§ DIRECTIONS: Search the data for the string "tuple" and gather each line it is in.

§ DATA UNDER STUDY:
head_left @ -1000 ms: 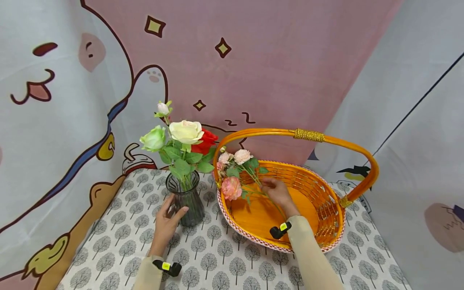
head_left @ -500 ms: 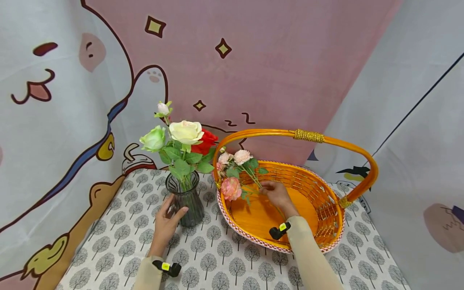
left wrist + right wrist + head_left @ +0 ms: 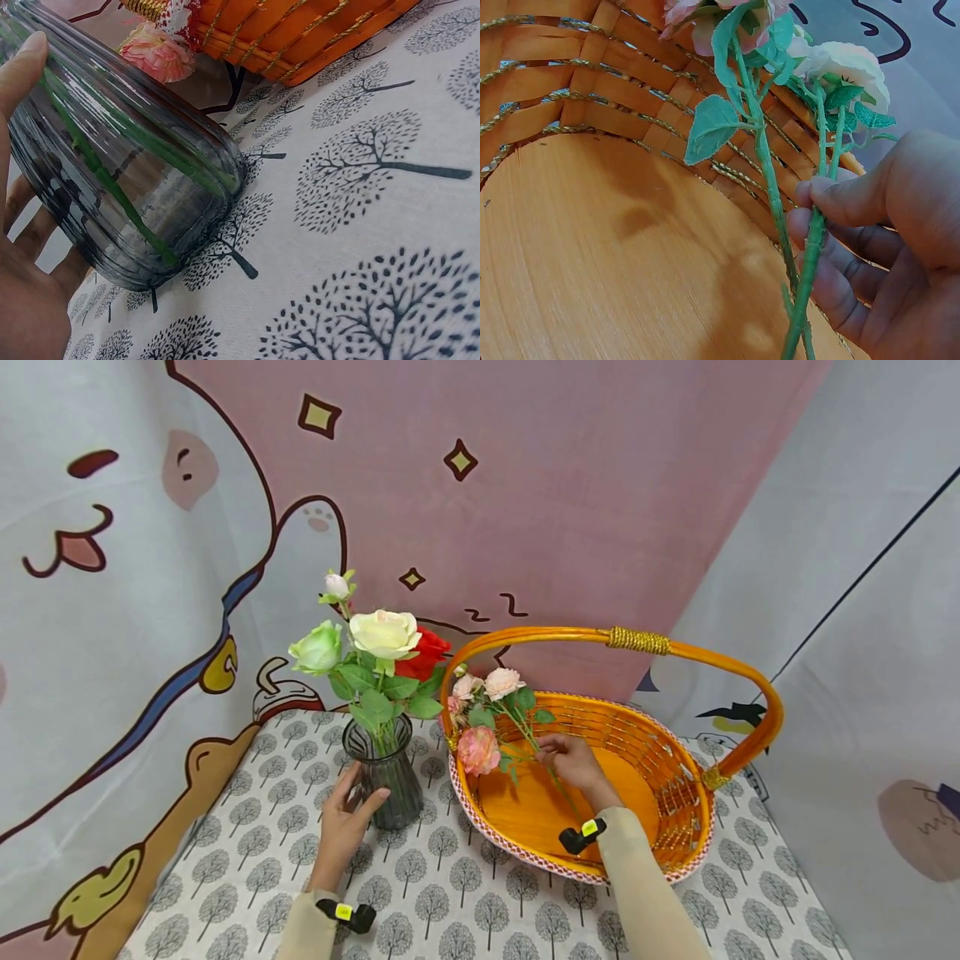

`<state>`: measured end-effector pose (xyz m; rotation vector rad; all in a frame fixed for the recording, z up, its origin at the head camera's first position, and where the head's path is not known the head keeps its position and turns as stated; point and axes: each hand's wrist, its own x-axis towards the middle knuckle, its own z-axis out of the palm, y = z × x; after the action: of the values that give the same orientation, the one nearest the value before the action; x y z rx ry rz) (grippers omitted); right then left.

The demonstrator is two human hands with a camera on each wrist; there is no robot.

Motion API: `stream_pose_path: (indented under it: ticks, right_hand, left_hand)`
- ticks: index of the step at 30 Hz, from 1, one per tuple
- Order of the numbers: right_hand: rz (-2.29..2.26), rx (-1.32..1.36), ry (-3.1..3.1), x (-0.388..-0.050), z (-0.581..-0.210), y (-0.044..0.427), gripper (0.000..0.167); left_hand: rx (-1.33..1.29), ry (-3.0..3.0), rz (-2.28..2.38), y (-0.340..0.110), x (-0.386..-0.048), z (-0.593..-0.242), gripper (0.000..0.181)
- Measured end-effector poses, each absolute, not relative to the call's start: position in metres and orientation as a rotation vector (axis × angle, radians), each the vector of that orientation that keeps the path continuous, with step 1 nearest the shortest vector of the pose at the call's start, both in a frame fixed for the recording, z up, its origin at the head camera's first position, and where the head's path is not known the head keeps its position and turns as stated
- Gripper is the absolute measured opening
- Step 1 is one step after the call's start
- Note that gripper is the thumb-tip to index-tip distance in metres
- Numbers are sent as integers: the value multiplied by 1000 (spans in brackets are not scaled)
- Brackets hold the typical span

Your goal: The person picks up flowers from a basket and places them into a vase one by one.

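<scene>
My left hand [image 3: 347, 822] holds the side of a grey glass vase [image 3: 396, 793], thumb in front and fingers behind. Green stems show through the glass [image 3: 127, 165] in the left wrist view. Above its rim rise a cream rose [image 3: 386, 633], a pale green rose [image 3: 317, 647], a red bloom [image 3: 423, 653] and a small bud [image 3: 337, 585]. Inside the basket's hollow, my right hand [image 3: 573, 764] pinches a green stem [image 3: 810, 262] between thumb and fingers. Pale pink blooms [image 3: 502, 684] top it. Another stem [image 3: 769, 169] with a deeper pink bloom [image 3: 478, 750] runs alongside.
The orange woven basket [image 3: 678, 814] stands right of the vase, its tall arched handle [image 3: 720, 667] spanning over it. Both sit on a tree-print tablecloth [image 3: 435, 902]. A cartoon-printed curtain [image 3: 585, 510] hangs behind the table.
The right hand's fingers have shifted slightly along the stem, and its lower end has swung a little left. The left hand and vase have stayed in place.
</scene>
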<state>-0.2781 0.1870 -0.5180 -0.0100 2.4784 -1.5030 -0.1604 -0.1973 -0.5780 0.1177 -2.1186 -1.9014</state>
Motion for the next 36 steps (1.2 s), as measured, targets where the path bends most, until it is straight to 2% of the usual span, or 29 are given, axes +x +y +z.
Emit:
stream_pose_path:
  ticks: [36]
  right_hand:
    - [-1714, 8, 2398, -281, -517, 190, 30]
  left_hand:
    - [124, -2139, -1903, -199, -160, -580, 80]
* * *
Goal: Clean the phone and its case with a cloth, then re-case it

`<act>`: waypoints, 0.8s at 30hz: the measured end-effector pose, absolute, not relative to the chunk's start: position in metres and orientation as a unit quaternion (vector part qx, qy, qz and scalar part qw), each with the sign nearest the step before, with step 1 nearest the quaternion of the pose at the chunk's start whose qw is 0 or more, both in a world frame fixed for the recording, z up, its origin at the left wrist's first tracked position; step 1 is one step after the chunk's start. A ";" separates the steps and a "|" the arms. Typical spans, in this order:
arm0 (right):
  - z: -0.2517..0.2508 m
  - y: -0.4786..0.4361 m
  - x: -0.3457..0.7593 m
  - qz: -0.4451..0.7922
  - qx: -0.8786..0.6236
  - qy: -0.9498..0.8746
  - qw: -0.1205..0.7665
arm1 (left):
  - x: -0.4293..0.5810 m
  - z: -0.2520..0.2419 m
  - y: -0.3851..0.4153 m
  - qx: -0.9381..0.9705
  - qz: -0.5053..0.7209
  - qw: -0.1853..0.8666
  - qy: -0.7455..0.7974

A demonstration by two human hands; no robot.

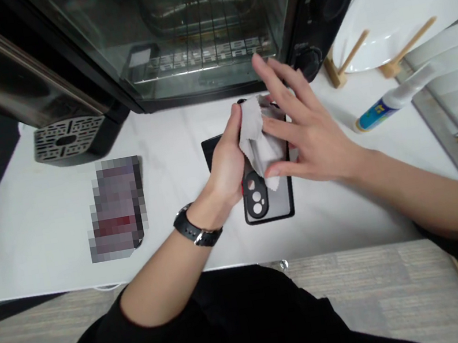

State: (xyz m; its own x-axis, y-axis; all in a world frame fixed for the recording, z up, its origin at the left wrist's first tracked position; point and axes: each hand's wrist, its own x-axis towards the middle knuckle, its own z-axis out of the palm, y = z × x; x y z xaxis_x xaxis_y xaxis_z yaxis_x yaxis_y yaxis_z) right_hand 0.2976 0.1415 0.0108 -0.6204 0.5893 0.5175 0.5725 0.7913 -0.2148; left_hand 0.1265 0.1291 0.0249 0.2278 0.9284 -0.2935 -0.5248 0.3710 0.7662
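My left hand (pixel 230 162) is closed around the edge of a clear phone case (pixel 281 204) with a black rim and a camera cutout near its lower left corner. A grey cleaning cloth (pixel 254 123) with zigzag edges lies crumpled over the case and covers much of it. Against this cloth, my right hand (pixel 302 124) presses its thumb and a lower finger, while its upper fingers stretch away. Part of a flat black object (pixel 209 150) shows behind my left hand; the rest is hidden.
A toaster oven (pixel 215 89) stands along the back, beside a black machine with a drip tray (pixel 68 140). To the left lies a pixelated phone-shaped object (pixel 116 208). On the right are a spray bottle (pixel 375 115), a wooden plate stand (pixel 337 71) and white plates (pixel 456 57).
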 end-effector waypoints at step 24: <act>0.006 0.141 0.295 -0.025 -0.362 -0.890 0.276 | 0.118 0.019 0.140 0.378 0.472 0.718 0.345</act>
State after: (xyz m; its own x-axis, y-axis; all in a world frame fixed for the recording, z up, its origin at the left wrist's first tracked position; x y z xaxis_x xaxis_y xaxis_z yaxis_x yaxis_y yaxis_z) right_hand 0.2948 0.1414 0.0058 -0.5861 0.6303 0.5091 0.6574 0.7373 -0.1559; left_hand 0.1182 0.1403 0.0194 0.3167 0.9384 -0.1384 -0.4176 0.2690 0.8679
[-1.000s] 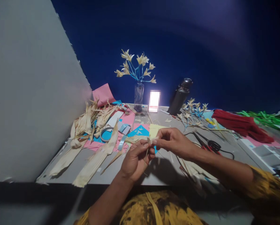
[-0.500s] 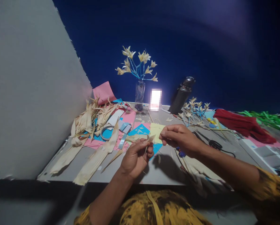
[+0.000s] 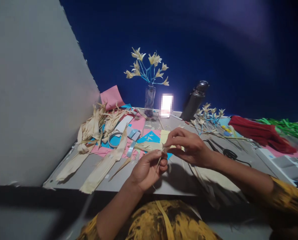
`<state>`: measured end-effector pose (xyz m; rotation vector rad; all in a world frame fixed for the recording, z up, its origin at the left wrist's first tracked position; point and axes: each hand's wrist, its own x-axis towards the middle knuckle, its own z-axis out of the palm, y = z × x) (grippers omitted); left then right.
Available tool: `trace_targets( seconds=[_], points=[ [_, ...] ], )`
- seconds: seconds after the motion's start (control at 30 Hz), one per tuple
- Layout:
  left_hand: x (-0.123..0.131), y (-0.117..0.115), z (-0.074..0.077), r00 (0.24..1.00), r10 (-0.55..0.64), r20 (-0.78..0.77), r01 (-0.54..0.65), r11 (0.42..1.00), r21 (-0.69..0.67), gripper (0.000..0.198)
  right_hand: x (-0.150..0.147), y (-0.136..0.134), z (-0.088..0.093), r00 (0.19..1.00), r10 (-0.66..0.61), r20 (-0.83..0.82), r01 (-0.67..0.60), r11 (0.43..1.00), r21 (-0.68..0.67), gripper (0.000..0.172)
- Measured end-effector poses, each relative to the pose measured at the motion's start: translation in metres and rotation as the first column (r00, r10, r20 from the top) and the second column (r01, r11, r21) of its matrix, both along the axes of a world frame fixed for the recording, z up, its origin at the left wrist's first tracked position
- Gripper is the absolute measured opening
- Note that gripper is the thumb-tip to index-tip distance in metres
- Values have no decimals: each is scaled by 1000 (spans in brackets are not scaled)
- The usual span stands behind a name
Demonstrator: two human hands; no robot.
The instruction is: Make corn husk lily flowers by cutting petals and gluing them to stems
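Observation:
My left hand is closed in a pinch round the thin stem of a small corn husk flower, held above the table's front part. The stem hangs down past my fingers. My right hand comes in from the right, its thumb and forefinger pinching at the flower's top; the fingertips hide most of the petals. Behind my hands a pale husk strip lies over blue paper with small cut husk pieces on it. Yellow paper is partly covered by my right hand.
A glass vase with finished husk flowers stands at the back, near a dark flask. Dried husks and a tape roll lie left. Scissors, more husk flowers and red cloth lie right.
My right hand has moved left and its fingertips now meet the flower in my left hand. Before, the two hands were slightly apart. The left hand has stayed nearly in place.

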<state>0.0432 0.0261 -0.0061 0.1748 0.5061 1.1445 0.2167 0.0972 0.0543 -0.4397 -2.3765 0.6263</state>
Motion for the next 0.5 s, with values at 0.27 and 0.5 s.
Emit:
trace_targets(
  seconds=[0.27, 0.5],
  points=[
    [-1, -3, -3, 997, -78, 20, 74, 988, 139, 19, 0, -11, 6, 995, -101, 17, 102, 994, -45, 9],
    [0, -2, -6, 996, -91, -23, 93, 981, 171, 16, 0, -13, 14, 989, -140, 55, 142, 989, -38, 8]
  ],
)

§ ANSWER BOX:
- ticks: index of the step at 30 Hz, from 1, one per tuple
- seconds: seconds after the motion's start (control at 30 Hz), one per tuple

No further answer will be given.